§ **What to work on**:
The entire listing is to be repeated verbatim.

[The data Boundary: Start]

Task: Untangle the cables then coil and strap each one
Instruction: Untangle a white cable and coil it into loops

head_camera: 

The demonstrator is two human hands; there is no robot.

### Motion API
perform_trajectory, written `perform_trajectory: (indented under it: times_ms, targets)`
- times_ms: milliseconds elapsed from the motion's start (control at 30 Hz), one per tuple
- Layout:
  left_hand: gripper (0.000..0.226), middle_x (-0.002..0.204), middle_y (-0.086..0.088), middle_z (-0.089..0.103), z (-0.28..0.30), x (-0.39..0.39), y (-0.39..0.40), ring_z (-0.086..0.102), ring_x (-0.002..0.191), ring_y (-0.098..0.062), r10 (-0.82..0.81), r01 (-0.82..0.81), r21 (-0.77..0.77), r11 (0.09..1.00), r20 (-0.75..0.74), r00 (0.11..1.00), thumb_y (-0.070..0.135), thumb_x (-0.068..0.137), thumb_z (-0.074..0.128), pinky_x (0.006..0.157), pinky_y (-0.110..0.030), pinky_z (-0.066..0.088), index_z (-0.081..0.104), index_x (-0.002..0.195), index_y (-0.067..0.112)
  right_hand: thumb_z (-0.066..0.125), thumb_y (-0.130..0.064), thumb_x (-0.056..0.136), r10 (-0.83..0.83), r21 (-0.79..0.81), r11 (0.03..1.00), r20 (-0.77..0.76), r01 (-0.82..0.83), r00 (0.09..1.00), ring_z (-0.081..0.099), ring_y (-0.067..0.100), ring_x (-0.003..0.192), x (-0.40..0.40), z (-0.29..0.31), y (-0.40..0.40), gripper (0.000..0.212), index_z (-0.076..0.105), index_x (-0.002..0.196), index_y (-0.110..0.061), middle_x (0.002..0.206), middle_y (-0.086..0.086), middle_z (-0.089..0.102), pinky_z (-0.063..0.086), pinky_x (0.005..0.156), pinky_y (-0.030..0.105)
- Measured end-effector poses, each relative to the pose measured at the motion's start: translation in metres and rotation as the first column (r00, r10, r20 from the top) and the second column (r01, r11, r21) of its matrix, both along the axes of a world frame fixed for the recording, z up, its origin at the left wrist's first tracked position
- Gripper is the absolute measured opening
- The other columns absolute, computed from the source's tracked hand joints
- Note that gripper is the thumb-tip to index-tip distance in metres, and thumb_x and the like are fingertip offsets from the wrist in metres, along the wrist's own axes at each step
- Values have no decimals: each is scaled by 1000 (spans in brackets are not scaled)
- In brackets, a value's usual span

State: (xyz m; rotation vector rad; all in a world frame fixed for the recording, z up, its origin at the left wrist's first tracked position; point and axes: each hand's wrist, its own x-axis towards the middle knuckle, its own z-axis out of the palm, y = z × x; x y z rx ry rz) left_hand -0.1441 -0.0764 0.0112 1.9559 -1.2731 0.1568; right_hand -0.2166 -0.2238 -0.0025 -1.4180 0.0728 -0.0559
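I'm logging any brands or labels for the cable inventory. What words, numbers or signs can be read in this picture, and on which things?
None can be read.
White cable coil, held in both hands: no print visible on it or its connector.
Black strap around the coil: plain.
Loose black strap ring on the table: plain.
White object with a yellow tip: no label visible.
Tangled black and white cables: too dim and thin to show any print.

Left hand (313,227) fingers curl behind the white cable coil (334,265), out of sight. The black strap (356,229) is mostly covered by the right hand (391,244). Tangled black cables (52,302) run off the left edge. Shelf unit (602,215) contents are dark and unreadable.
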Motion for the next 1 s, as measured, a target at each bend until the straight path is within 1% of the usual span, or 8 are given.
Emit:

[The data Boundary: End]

§ **Solved exercise**:
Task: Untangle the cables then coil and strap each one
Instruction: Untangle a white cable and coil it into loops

head_camera: 

The demonstrator is two human hands; there is no robot.

### Motion API
perform_trajectory, written `perform_trajectory: (indented under it: times_ms, targets)`
- times_ms: milliseconds elapsed from the motion's start (control at 30 Hz), one per tuple
- Layout:
  left_hand: gripper (0.000..0.226), middle_x (-0.002..0.204), middle_y (-0.086..0.088), middle_z (-0.089..0.103), z (-0.28..0.30), x (-0.39..0.39), y (-0.39..0.40), ring_z (-0.086..0.102), ring_x (-0.002..0.191), ring_y (-0.098..0.062), r10 (-0.82..0.81), r01 (-0.82..0.81), r21 (-0.77..0.77), r11 (0.09..1.00), r20 (-0.75..0.74), r00 (0.11..1.00), thumb_y (-0.070..0.135), thumb_x (-0.068..0.137), thumb_z (-0.074..0.128), pinky_x (0.006..0.157), pinky_y (-0.110..0.030), pinky_z (-0.066..0.088), index_z (-0.081..0.104), index_x (-0.002..0.195), index_y (-0.067..0.112)
  right_hand: thumb_z (-0.066..0.125), thumb_y (-0.130..0.064), thumb_x (-0.056..0.136), r10 (-0.83..0.83), r21 (-0.79..0.81), r11 (0.03..1.00), r20 (-0.77..0.76), r01 (-0.82..0.83), r00 (0.09..1.00), ring_z (-0.081..0.099), ring_y (-0.067..0.100), ring_x (-0.003..0.192), x (-0.40..0.40), z (-0.29..0.31), y (-0.40..0.40), gripper (0.000..0.212), index_z (-0.076..0.105), index_x (-0.002..0.196), index_y (-0.110..0.061), middle_x (0.002..0.206), middle_y (-0.086..0.086), middle_z (-0.089..0.102), pinky_z (-0.063..0.086), pinky_x (0.005..0.156), pinky_y (-0.030..0.105)
- Measured end-effector poses, each relative to the pose measured at the motion's start: translation in metres and rotation as the first column (r00, r10, r20 from the top) and the second column (r01, r11, r21) of its matrix, both along the axes of a world frame fixed for the recording, z up, its origin at the left wrist's first tracked position
- Gripper is the absolute measured opening
- The other columns absolute, computed from the source's tracked hand joints
- Note that gripper is the thumb-tip to index-tip distance in metres, and thumb_x and the like are fingertip offsets from the wrist in metres, along the wrist's own axes at each step
- Values have no decimals: each is scaled by 1000 (spans in brackets are not scaled)
- In brackets, a value's usual span

State: (xyz m; rotation vector rad; all in a world frame fixed for the recording, z up, its origin at the left wrist's first tracked position; point and axes: each hand's wrist, its own x-axis towards the middle knuckle, its own z-axis out of the palm, y = z × x; x y z rx ry rz) left_hand -0.1441 -0.0764 0.0112 1.9559 -1.2731 0.1568; right_hand -0.2166 -0.2238 -0.0025 -1.4180 0.0728 -0.0559
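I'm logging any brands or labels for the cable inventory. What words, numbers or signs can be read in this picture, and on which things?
None can be read.
White cable coil, held in both hands: no print visible on it or its connector.
Black strap around the coil: plain.
Loose black strap ring on the table: plain.
White object with a yellow tip: no label visible.
Tangled black and white cables: too dim and thin to show any print.

Left hand (313,227) fingers curl behind the white cable coil (334,265), out of sight. The black strap (356,229) is mostly covered by the right hand (391,244). Tangled black cables (52,302) run off the left edge. Shelf unit (602,215) contents are dark and unreadable.
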Motion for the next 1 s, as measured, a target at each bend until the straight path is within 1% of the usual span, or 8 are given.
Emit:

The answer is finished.